Lorsque la protéine F induit une fusion membranaire au niveau d'une synapse neuronale, plusieurs génomes du virus de la rougeole sont transmis simultanément au neurone suivant. Ce phénomène est connu sous le nom de « transmission en bloc ». Dans ces conditions, les génomes normaux et mutants sont transmis simultanément, ce qui donne des protéines F normales et mutantes coexprimées dans une cellule infectée. Crédit : Université de Kyushu/Hidetaka Harada/Yuta Shirogane
Dans un autre cas, l'équipe a découvert qu'un ensemble différent de mutations dans la protéine F entraîne un résultat complètement opposé : une réduction de l'activité de fusion. Cependant, à leur grande surprise, cette mutation peut en fait coopérer avec des protéines F normales pour augmenter l'activité de fusion. Ainsi, même les protéines F mutantes qui semblent incapables d'infecter les neurones peuvent toujours infecter le cerveau.
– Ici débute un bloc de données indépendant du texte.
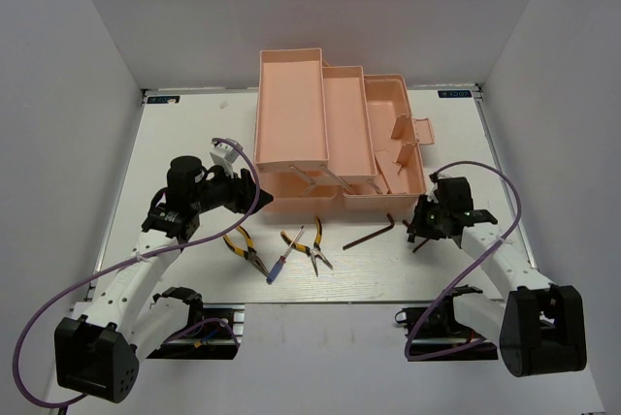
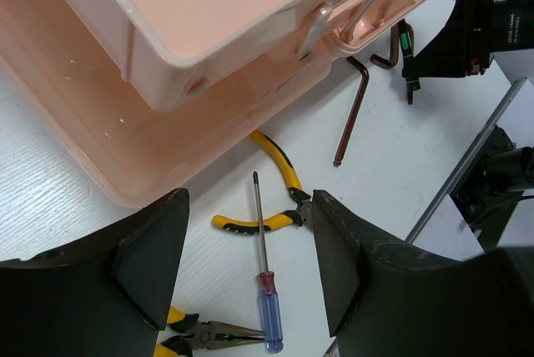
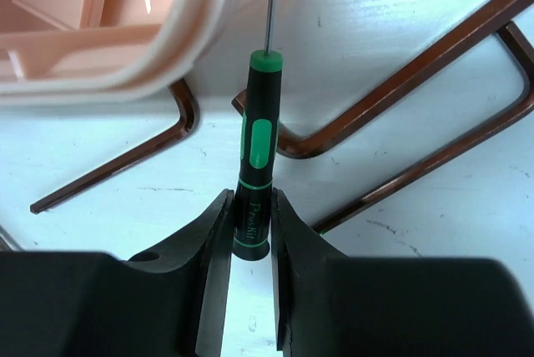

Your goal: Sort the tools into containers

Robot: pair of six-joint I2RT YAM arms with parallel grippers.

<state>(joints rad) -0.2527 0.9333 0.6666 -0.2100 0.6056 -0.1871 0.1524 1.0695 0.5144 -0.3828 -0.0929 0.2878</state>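
My right gripper [image 3: 250, 222] is pinching the butt of the green-black screwdriver [image 3: 255, 136], its shaft pointing to 12 o'clock past the pink toolbox [image 3: 125, 57], with hex keys [image 3: 400, 98] at 3 and 9 o'clock. My left gripper [image 2: 248, 215] is hanging wide open over the blue screwdriver [image 2: 269, 315] and yellow pliers [image 2: 250, 224].

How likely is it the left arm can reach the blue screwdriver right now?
Probably yes: the left gripper is open and empty, and the screwdriver lies uncovered ahead of it, though its shaft seems to cross the pliers.
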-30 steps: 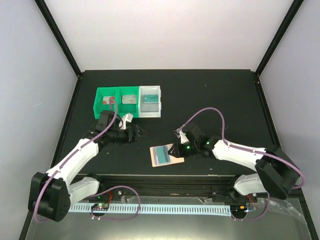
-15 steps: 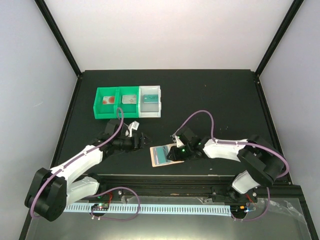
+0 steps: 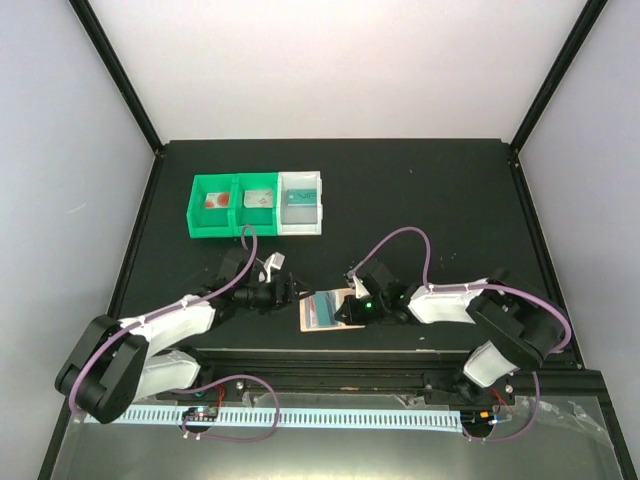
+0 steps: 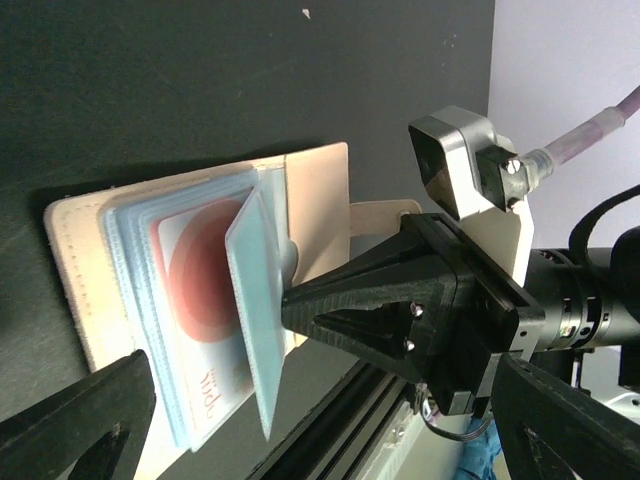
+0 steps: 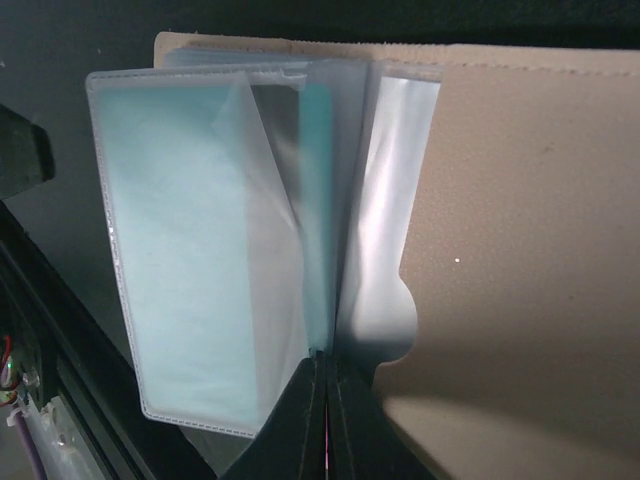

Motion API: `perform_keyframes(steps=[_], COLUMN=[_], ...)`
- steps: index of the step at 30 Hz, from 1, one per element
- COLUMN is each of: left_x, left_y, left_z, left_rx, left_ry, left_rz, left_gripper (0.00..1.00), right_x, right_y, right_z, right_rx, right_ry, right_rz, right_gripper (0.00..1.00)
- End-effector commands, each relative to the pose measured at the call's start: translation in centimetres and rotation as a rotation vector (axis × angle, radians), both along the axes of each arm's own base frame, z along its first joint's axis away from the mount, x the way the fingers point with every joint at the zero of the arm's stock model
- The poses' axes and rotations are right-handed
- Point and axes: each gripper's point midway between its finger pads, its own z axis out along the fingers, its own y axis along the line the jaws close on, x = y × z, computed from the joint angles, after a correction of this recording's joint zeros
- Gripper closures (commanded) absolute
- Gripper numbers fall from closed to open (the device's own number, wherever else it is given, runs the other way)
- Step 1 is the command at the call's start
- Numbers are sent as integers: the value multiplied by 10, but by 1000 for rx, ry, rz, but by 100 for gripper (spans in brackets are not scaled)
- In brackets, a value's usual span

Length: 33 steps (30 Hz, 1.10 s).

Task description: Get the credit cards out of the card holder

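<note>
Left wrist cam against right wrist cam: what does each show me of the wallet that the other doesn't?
Left wrist only: a red-pink card under the sleeves, and the right claw seen from outside, shut, holding up a clear sleeve. Right wrist only: the shut tips meeting the sleeve edges close up, and a pale teal sleeve on its left; no red card shows. Both: the card holder lying open, sleeves fanned.

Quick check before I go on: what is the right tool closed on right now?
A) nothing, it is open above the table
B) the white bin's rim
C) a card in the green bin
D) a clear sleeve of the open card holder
D: in the right wrist view the right tool is pinched shut on the edge of a clear sleeve standing up from the open card holder.
</note>
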Motion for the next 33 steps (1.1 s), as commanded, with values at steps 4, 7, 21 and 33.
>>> perform_keyframes(steps=[4, 7, 21, 33], left_x=[6, 7, 14, 10], left_y=[-23, -29, -44, -60], left_z=[19, 22, 17, 22], left_rx=[-92, -94, -96, -127], left_ry=[-58, -66, -56, -39], left_rz=[-23, -34, -34, -73], left_gripper=[6, 6, 6, 6], right_x=[-8, -8, -10, -8], right_y=[-4, -5, -3, -3], right_z=[-14, -13, -8, -1], right_rx=[8, 10, 41, 56], right_ry=[39, 36, 34, 11], right_rz=[-23, -25, -21, -25], right_gripper=[99, 99, 99, 97])
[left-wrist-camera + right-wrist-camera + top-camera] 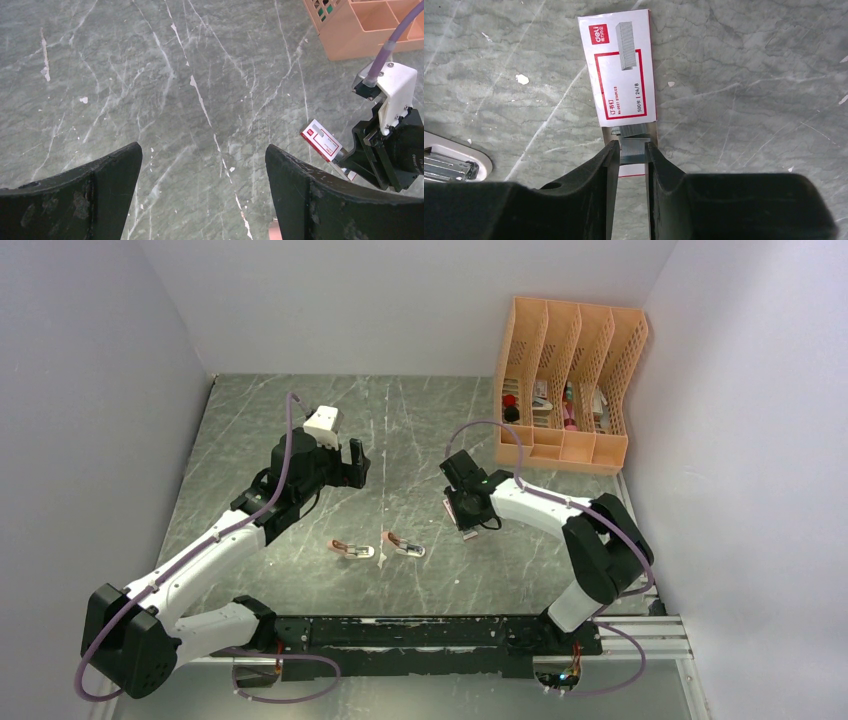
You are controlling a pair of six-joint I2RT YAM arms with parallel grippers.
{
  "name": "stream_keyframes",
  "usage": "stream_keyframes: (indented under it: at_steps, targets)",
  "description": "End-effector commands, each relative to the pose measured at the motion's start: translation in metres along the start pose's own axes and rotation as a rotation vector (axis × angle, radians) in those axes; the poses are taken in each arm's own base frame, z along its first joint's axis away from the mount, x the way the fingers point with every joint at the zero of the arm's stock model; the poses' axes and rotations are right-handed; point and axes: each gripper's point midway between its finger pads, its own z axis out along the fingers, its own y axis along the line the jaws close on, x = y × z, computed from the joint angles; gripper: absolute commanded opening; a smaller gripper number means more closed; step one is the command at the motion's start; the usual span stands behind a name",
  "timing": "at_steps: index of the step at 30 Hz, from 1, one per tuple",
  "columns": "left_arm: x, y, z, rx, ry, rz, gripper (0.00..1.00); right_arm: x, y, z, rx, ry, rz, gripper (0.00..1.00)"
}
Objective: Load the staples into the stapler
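Nearest the bases: two small pink staplers on the table (300, 420), left stapler (350, 550) and right stapler (406, 548), close together. The right wrist view catches one at its edge with a metal channel showing, so it looks hinged open. Can't tell which one it is.

Just past them is the right gripper (631, 148), nearly closed. Its fingers pinch the grey staples (628, 132) where they stick out of the near end of the box (621, 75). The red-and-white box hangs off the front of the grip. Can't tell if it's touching the table or lifted.

Left gripper (202, 165) is further back and to the left, jaws wide apart and empty, pointing at bare table with the box off to its right.

Back right corner: orange organizer (565, 445), not involved.

Handling, my read:
- Box is light card and will crush or slide off easily. Hold it by the long sides.
- Strip is stiff lengthwise but glued and brittle, so it snaps if bent or pinched across a joint. It's also slick metal.
- Best hold is flat on the strip's two side faces, near the middle, with light force.
- The free gripper could steady the box while the strip is pulled straight out along its length.
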Motion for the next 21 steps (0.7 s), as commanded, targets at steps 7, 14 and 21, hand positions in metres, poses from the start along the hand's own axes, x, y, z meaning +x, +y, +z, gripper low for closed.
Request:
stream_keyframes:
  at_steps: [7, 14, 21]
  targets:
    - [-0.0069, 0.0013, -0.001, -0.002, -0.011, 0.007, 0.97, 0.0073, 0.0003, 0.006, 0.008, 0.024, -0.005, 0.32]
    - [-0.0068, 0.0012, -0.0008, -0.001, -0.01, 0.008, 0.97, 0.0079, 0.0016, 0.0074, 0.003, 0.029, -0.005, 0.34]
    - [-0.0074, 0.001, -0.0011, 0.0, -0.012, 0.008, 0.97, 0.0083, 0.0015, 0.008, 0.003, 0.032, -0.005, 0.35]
«C'est presque contraire au modèle de« survie du plus apte »pour la propagation virale. En fait, ce phénomène où les mutations interfèrent et/ou coopèrent entre elles s'appelle la « sociovirologie ». C'est encore un nouveau concept, mais on a observé que les virus interagissent les uns avec les autres comme un groupe. C'est une perspective passionnante », explique Shirogane.
L'équipe espère que leurs résultats aideront à développer des thérapies pour la SSPE, ainsi qu'à élucider les mécanismes évolutifs communs aux virus qui ont des mécanismes d'infection similaires à ceux de la rougeole, tels que les nouveaux coronavirus et les virus de l'herpès.
« Il existe de nombreux mystères dans les mécanismes par lesquels les virus provoquent des maladies. Depuis que j'étais étudiant en médecine, je m'intéressais à la façon dont le virus de la rougeole provoquait la SSPE. Je suis heureux que nous ayons pu élucider le mécanisme de cette maladie », conclut Shirogane.
Référence : "L'activité de fusion collective détermine le neurotropisme d'un virus enveloppé transmis en bloc" Yuta Shirogane, Hidetaka Harada, Yuichi Hirai, Ryuichi Takemoto, Tateki Suzuki, Takao Hashiguchi et Yusuke Yanagi, 27 janvier 2023, Science Advances.